Il Tribunale di riesame ha ravvisato "una allarmante propensione verso fatti di violenza personale a sfondo sessuale" e "la rivelata incapacità di autocontrollo e di gestione dei propri stimoli", sicchè ha escluso che emergessero "concreti elementi di affidabilità e di autocontrollo capaci di consentire l’applicazione di una misura più attenuata", (p. 3 ordinanza impugnata).

Si tratta di una valutazione di merito motivata in maniera non manifestamente illogica.

Tale motivazione appare adeguata a spiegare la scelta della custodia cautelare in carcere quale unica misura idonea a prevenire il pericolo di reiterazione di reati della stessa specie alla luce dell’orientamento di questa corte, condiviso dal Collegio, secondo il quale in tema di scelta e adeguatezza delle misure cautelari, ai fini della motivazione del provvedimento di custodia in carcere non è necessaria un’analitica dimostrazione delle ragioni che rendono inadeguata ogni altra misura, ma è sufficiente che il giudice indichi, con argomenti logico-giuridici tratti dalla natura e dalle modalità di commissione dei reati nonchè dalla personalità dell’indagato, gli elementi specifici che, nella singola fattispecie, fanno ragionevolmente ritenere la custodia in carcere come la misura più adeguata ad impedire la prosecuzione dell’attività criminosa, rimanendo in tal modo superata e assorbita l’ulteriore dimostrazione dell’inidoneità delle subordinate misure cautelari. (Cass.
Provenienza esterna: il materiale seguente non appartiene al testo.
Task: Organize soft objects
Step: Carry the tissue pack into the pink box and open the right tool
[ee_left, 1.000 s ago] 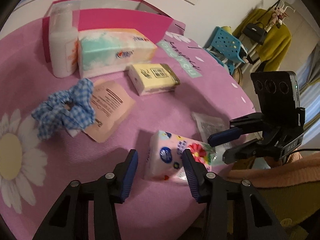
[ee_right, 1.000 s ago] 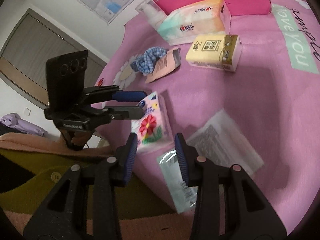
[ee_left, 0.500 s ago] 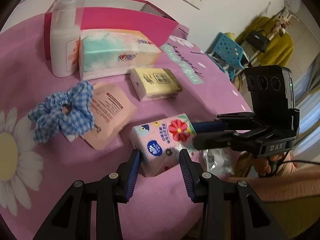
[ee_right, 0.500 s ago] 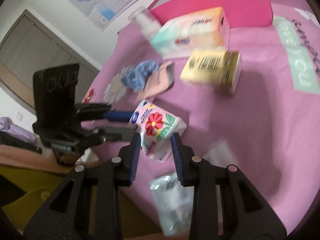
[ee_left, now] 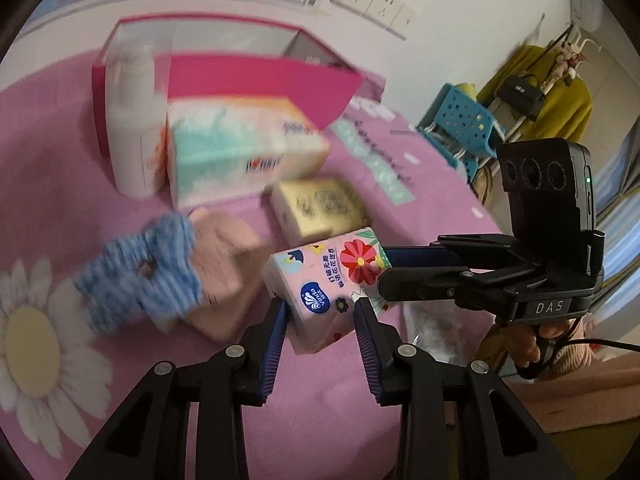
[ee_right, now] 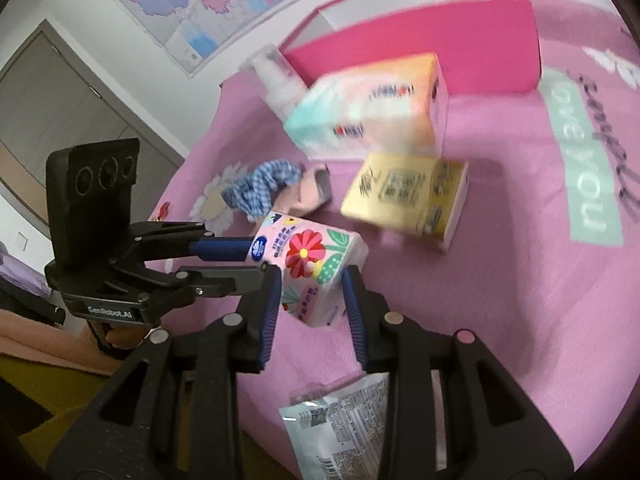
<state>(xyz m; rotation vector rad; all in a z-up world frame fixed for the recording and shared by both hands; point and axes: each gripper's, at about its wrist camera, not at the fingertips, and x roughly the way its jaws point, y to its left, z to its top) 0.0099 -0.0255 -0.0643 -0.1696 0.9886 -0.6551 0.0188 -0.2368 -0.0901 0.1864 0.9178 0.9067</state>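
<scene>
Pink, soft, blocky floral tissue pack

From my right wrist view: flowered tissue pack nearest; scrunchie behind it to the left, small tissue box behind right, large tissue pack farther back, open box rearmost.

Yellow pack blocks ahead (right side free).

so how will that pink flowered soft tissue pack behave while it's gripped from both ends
The pink flowered soft tissue pack probably squashes: the left gripper and right gripper pinch its plastic-wrapped ends. It seems light, and the glossy wrap may slip.
</scene>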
Sez. 1^ sent. n. 45011 del 26.9.2003 dep. 21.11.2003 rv 227304).

Il ricorso deve pertanto essere dichiarato inammissibile.

Ai sensi dell’art. 616 cod. proc. pen., con il provvedimento che dichiara inammissibile il ricorso, la parte privata che lo ha proposto deve essere condannata al pagamento delle spese del procedimento, nonchè -ravvisandosi profili di colpa nella determinazione della causa di inammissibilità – al pagamento a favore della cassa delle ammende della somma di mille Euro, così equitativamente fissata in ragione dei motivi dedotti.

Poichè dalla presente decisione non consegue la rimessione in libertà del ricorrente, deve disporsi – ai sensi dell’art. 94 disp. att. c.p.p., comma 1 ter, – che copia della stessa sia trasmessa al direttore dell’istituto penitenziario in cui l’indagato trovasi ristretto perchè provveda a quanto stabilito dal citato art. 94, comma 1 bis.

P.Q.M.

Dichiara inammissibile il ricorso e condanna il ricorrente al pagamento delle spese processuali e della somma di mille Euro alla cassa delle ammende. Si provveda a norma dell’art. 94 disp. att. cod. proc. pen..

Così deciso in Roma, il 30 gennaio 2013.

Depositato in Cancelleria il 20 febbraio 2013

Testo non ufficiale. La sola stampa del bollettino ufficiale ha carattere legale.